Records from a data collection:
↓↓↓
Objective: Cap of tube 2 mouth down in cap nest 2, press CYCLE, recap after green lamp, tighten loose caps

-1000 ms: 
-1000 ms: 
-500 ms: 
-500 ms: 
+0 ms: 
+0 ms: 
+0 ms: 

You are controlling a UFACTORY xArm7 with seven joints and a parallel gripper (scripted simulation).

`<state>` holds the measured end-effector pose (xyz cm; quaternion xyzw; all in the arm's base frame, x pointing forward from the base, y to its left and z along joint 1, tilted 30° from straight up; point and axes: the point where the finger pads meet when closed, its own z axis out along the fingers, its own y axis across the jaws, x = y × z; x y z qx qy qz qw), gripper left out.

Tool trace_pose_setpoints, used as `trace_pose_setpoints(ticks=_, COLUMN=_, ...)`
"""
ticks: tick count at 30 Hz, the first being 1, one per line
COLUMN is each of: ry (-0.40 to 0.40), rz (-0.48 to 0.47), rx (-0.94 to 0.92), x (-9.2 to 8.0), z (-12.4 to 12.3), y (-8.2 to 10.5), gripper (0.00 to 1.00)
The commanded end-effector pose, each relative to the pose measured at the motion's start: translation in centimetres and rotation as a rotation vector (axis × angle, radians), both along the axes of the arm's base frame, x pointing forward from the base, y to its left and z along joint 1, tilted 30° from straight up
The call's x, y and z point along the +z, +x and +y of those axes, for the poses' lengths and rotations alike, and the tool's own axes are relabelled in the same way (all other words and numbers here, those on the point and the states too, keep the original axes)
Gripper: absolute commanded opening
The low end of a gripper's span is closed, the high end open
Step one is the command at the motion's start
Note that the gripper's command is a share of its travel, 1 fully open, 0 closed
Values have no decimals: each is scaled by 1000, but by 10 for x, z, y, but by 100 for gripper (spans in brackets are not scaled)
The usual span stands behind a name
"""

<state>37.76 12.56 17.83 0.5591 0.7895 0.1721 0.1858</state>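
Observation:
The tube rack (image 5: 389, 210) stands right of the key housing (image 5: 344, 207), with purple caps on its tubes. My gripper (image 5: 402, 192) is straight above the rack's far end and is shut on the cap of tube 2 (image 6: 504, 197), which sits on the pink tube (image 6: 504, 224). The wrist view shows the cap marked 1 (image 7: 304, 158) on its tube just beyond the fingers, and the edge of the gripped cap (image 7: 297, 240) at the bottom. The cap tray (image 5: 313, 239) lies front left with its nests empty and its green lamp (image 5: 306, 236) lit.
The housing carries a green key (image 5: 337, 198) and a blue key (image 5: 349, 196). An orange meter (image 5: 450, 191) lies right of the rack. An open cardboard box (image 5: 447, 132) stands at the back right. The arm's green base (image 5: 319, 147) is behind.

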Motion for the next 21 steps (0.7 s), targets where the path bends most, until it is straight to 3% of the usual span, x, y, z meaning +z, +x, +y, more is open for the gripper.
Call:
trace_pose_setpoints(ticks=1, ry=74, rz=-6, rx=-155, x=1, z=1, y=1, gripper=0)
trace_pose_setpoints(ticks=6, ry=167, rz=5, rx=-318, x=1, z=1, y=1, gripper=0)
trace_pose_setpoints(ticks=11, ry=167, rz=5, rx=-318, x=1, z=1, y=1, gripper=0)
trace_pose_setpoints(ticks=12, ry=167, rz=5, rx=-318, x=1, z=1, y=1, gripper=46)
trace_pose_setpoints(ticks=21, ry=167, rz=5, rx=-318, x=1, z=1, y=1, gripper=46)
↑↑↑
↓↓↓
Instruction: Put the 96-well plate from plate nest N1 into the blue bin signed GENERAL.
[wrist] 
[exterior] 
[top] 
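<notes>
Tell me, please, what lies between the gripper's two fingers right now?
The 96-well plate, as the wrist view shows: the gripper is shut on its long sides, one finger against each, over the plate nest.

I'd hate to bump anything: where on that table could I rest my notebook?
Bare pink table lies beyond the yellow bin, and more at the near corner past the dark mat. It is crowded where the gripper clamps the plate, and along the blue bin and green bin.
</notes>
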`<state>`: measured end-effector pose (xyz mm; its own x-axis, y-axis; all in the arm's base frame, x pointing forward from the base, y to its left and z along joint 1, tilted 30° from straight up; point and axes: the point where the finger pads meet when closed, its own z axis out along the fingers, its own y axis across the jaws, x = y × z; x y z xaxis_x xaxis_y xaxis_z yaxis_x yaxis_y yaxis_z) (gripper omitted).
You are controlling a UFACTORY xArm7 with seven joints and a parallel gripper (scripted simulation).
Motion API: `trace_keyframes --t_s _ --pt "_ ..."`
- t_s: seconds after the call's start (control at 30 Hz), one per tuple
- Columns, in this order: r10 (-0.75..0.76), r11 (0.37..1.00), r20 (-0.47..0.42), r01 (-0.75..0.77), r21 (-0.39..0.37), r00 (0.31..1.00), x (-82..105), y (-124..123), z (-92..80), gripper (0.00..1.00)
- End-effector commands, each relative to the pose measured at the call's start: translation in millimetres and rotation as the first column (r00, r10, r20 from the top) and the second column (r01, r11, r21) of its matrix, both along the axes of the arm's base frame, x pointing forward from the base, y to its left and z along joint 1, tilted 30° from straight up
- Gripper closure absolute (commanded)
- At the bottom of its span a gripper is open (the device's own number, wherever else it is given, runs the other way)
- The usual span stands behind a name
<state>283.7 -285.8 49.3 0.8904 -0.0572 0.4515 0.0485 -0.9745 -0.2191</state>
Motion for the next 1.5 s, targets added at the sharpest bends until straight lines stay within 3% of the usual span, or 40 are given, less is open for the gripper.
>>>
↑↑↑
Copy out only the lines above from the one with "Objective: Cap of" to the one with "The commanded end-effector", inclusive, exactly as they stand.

Response for this exercise:
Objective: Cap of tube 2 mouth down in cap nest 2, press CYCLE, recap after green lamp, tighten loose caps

-1000 ms: 
-1000 ms: 
-500 ms: 
-500 ms: 
+0 ms: 
+0 ms: 
+0 ms: 

You are controlling a UFACTORY xArm7 with seven joints and a parallel gripper (scripted simulation).

`<state>` holds the measured end-effector pose (xyz cm; quaternion xyzw; all in the arm's base frame, x pointing forward from the base, y to its left and z along joint 1, tilted 30° from straight up; point and axes: the point where the finger pads meet when closed, its own z axis out along the fingers, its own y axis across the jaws, x = y × z; x y z qx qy qz qw), gripper left out.

Tool trace_pose_setpoints, used as `trace_pose_setpoints(ticks=_, COLUMN=_, ...)`
"""
ticks: tick count at 30 Hz, the first being 1, one per line
COLUMN is each of: ry (-0.40 to 0.40), rz (-0.48 to 0.47), rx (-0.94 to 0.92), x (-9.2 to 8.0), z (-12.4 to 12.3), y (-8.2 to 10.5), gripper (0.00 to 1.00)
The commanded end-effector pose, each relative to the pose measured at the motion's start: translation in centimetres and rotation as a rotation vector (axis × angle, radians), both along the axes of the arm's base frame, x pointing forward from the base, y to its left and z along joint 1, tilted 30° from straight up

The exercise was answered in full.